Python can create output in multiple forms such as documents and tables of data. In Google Collab, this output is stored in the files tab. For further information, see **Al Sweigert, Automate the Boring Stuff in Python** 430 (3d ed. 2025).


## Creating a word document



In [None]:
#Creates a word document with someone's name and favorite color.
!pip install python-docx
import docx

def CreateWordDoc(doc_title):
  first = input("First Name: ")
  color = input("Favorite Color: ")

  #Creates a new word document
  doc = docx.Document()
  #Adds paragraphs based on input
  doc.add_paragraph(first)
  doc.add_paragraph(color)

  #Creates a document saved with the name in the function
  print(doc_title + ".docx")
  doc.save(doc_title + ".docx")



In [None]:
CreateWordDoc("mydoc")

## What is an API?

An API or Application Programming Interface is the means by which computers talk to each other and request services (from a server). API's use HTTP (Hyper Text Transfer Protocol) to make a number of requests to  a website's server. We use HTTP to make GET requests all the time when we use web browsers.

### External API

An example of an external API is a website that contains a database of information and makes its API endpoints available to users. A number of public websites have external APIs, such as: [Census.gov](https://www.census.gov/data/developers/data-sets.html). They are particularly useful for pulling updated information without navigating the website and clicking through relevant results.

In [None]:
! pip install census
! pip install us


#Imports Python's Beautiful Soup library, which parses through html and xml files.\n"
from bs4 import BeautifulSoup
#Imports libraries for navigating the local directory \n"
from os import listdir
#Imports library for making requests (get requests) to the Congress.gov API"
import requests
#Imports libaries for creating datasets and charting"
import pandas as pd
import matplotlib.pyplot as plt
import numpy as np
#Importing libary for creating regular expressions (regex) to search through data for relevant keywords.
import re
#Importing libraries for parsing json and yaml (Yet Another Markdown Language)
import yaml
import json
import math
import census
import us

# Requesting an API Key

We are going to request an API key for the following site:

1. [Congress.gov](https://api.congress.gov/sign-up/)

# Loading an API Key

Google Collab has a way to use your API key without listing it directly in the file. Otherwise, everyone can see it! Go to the key tab on the left. Under secrets add a "name" for the API key ("cong_gov_api") and enter the API key as the "value." Toggle the checkmark for notebook access.

## API Format

Most GET requests for an API can be made directly with a URL. The URL is usually structured like a terms and connectors search where one needs to define variables:

For example:

`https://api.congress.gov/v3/bill/{congress}?limit={num_results}&sort={sort}&api_key={api_key}"`

`congress` = session of congress

`limit` = number of bills we would like to return

`sort` = how we would like the data ordered

`api_key` = the api key for making the request.

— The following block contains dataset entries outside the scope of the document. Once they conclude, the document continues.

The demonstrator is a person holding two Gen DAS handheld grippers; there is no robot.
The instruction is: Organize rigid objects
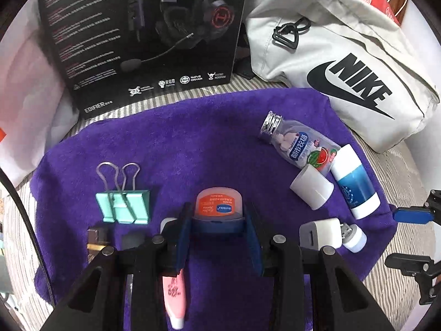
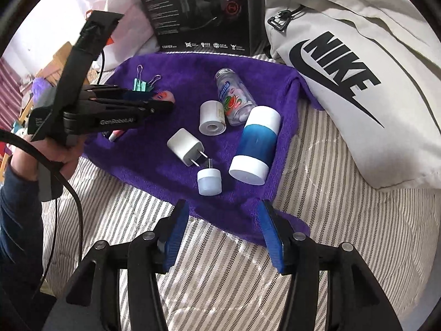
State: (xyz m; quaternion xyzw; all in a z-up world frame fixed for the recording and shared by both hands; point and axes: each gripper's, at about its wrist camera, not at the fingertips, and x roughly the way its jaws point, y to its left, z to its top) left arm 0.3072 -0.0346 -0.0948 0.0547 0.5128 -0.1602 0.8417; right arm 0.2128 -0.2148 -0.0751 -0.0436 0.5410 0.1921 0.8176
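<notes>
On a purple towel [image 1: 209,138] lie several small items. My left gripper [image 1: 219,220] is shut on an orange jelly tub [image 1: 219,202], its blue fingers pressed against the tub's sides. The right wrist view shows the same left gripper [image 2: 162,100] low over the towel's left part. A mint binder clip [image 1: 122,207] and a pink tube [image 1: 175,295] lie beside it. To the right are a candy bottle [image 2: 234,96], a white cap [image 2: 212,118], a blue-and-white bottle [image 2: 255,146], a charger plug [image 2: 186,147] and a small white jar [image 2: 209,180]. My right gripper [image 2: 223,205] is open and empty at the towel's near edge.
A black headset box [image 1: 143,33] stands behind the towel, with a grey Nike bag [image 1: 358,69] to its right. Striped bedding [image 2: 317,193] surrounds the towel. A person's hand [image 2: 55,151] holds the left gripper, and a cable hangs from it. Small dark objects [image 1: 96,237] lie under the clip.
</notes>
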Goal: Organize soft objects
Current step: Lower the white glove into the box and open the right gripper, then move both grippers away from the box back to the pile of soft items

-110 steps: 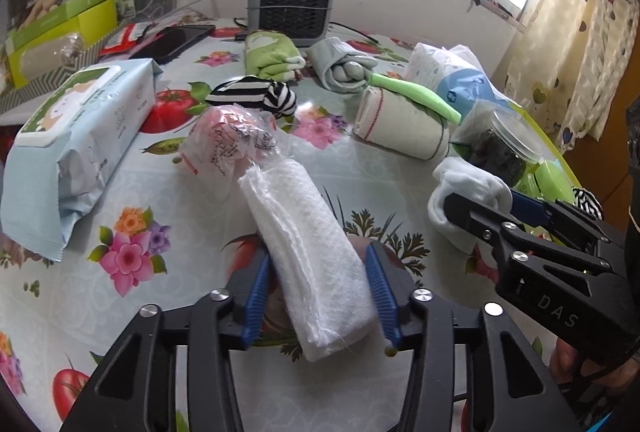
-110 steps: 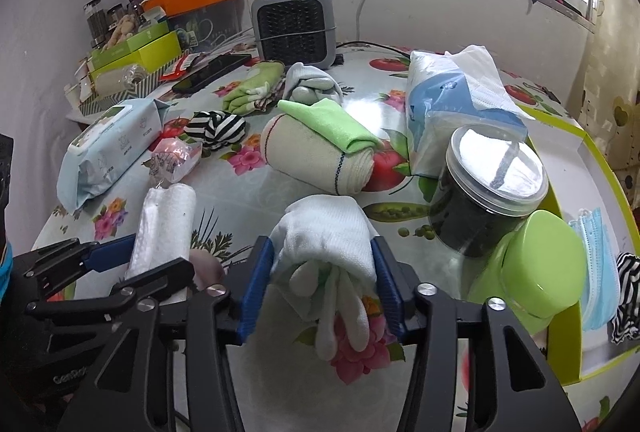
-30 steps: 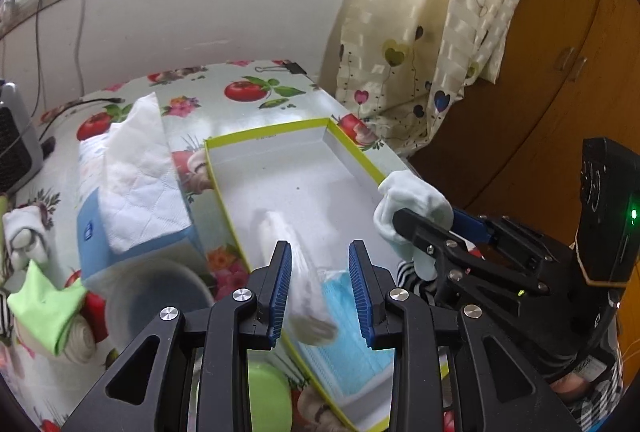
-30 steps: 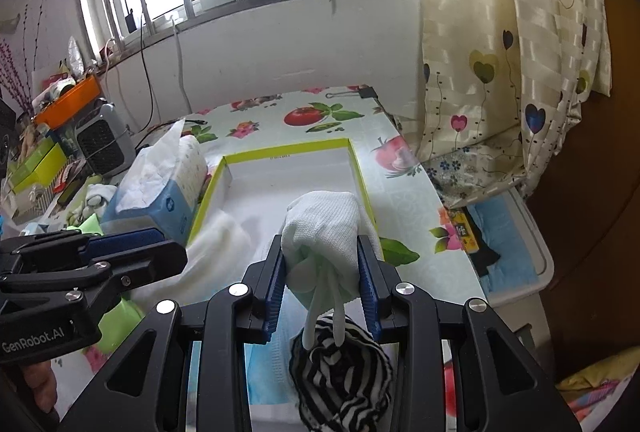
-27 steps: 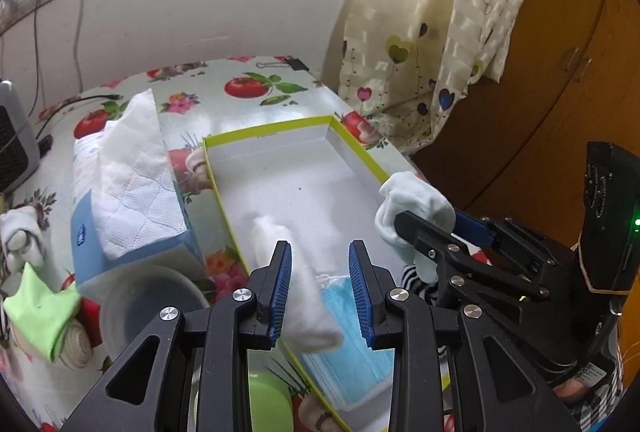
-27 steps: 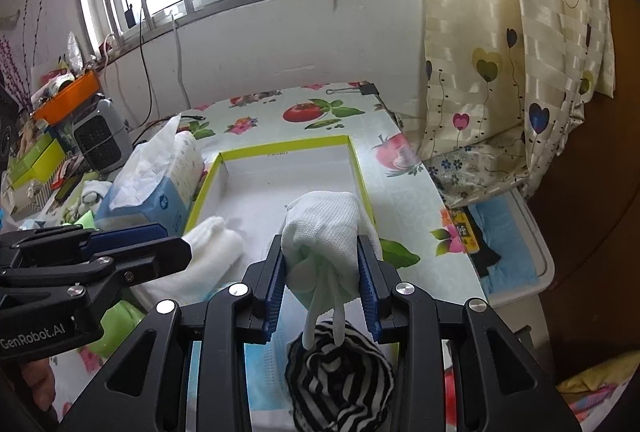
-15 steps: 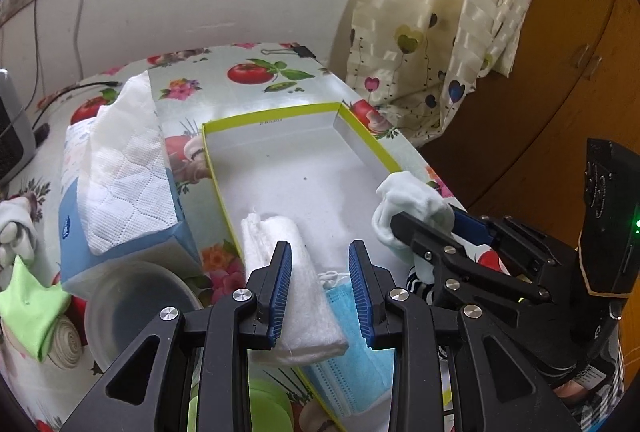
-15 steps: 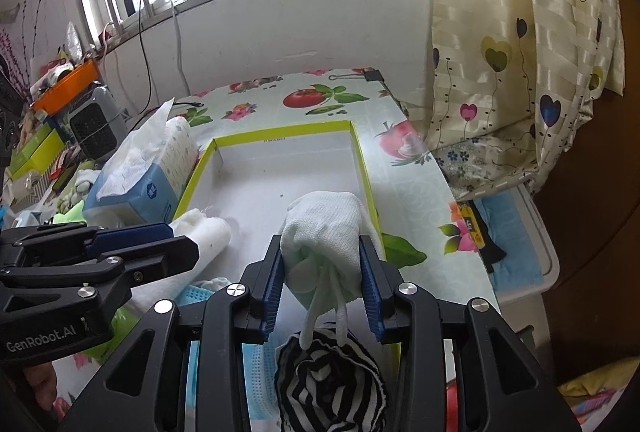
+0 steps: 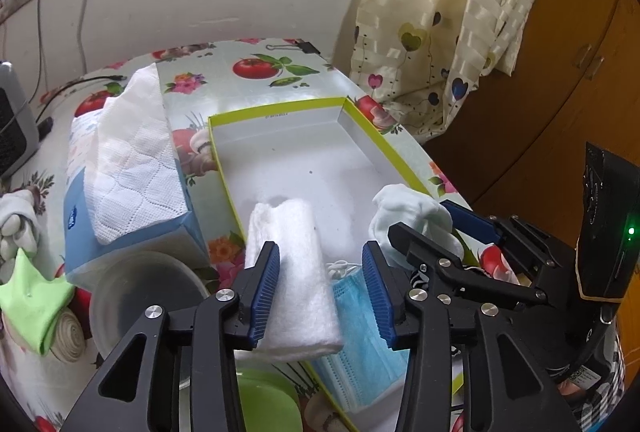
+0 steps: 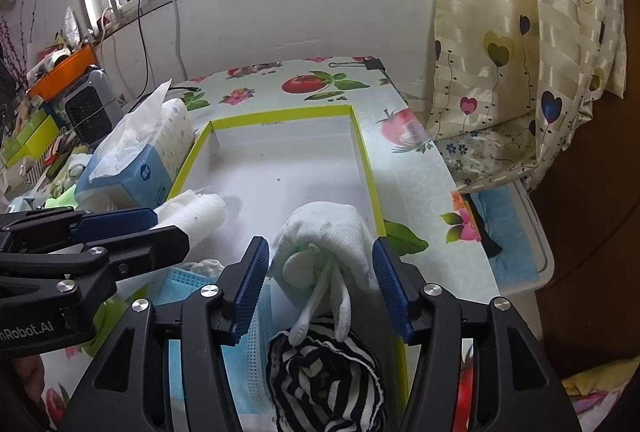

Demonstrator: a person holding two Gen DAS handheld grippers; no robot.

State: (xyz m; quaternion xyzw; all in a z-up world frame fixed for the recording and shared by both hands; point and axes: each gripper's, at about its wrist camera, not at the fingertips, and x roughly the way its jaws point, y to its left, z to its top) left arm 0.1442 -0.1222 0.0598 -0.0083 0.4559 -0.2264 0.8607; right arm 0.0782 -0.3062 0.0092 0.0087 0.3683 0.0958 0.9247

The following is an example of the URL for making a request from [Congress.gov's API](https://api.congress.gov/) for bills.

In [None]:
from google.colab import userdata

#The session of congress
congress = "118"
#Limit is the variable for the number of bills we would like to return
limit = "10"
#Sort is the way we would like to order the information returned to us.
sort = "updateDate+desc"

#API Key: The API key that we get from Congress.gov to make the request work.
#We use the Google Collab userdata.get function to return the API key
api_key =  userdata.get('cong_gov_api')


#You may notice that we format the url with the variables we specify above.
request_url = f"https://api.congress.gov/v3/bill/{congress}?limit={limit}&sort={sort}&api_key={api_key}"

## JSON

APIs work with a data format called JSON, which is a nested structure for organizing data. JSON is the means by which most web applications transmit, store, and return public information.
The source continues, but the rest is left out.